The answer must be an exact copy of all the data below.
####
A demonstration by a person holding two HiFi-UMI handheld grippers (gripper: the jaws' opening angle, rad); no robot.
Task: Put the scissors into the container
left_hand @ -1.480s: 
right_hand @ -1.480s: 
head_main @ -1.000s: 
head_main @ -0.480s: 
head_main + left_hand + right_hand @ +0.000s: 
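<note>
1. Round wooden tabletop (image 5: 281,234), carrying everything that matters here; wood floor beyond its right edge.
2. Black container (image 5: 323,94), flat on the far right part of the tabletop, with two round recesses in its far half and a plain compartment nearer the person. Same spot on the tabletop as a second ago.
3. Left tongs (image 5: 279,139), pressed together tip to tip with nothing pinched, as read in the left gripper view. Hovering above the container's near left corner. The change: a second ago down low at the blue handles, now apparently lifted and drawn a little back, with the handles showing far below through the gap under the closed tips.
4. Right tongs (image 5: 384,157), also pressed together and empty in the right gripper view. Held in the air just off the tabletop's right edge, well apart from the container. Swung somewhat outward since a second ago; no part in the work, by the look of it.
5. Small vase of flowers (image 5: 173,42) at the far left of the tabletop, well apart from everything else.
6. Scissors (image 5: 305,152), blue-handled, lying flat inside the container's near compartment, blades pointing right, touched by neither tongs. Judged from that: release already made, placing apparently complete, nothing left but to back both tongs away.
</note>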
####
> **SOLUTION TO THE EXERCISE**
A demonstration by a person holding two HiFi-UMI handheld grippers (gripper: the jaws' opening angle, rad); no robot.
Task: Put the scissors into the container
left_hand @ -1.480s: 
right_hand @ -1.480s: 
head_main @ -1.000s: 
head_main @ -0.480s: 
head_main + left_hand + right_hand @ +0.000s: 
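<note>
1. Round wooden tabletop (image 5: 281,234), carrying everything that matters here; wood floor beyond its right edge.
2. Black container (image 5: 323,94), flat on the far right part of the tabletop, with two round recesses in its far half and a plain compartment nearer the person. Same spot on the tabletop as a second ago.
3. Left tongs (image 5: 279,139), pressed together tip to tip with nothing pinched, as read in the left gripper view. Hovering above the container's near left corner. The change: a second ago down low at the blue handles, now apparently lifted and drawn a little back, with the handles showing far below through the gap under the closed tips.
4. Right tongs (image 5: 384,157), also pressed together and empty in the right gripper view. Held in the air just off the tabletop's right edge, well apart from the container. Swung somewhat outward since a second ago; no part in the work, by the look of it.
5. Small vase of flowers (image 5: 173,42) at the far left of the tabletop, well apart from everything else.
6. Scissors (image 5: 305,152), blue-handled, lying flat inside the container's near compartment, blades pointing right, touched by neither tongs. Judged from that: release already made, placing apparently complete, nothing left but to back both tongs away.
</note>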

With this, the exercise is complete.